AIM OF THE EXERCISE → Beginning with the first line of the data below, set down each line exactly through the line that contains "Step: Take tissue".

---------- COLLECTED MATERIAL ----------

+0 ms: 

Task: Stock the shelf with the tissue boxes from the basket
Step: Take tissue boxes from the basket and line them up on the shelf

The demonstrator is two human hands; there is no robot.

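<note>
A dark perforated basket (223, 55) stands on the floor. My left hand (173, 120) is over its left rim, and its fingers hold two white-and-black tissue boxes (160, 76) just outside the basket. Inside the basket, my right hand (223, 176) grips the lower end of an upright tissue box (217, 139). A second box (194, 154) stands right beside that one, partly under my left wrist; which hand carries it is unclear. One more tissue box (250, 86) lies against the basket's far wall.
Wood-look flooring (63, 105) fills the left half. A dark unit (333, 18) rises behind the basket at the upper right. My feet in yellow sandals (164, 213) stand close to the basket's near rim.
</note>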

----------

RESULT OF THE EXERCISE →
+0 ms: 

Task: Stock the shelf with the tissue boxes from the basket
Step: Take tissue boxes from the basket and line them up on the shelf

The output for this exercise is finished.